WHAT YOU NEED TO DO: No output is needed beyond the number of lines in the listing that contain the word "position".

BEGIN

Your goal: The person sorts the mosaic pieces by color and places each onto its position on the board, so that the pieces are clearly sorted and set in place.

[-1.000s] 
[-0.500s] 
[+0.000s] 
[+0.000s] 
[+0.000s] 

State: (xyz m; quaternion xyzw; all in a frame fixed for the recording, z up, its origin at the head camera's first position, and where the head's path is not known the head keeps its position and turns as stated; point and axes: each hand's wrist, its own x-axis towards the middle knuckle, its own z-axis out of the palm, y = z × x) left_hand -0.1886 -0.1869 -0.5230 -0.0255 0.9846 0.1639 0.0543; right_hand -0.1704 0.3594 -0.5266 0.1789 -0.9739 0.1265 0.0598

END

FINISHED EXERCISE: 2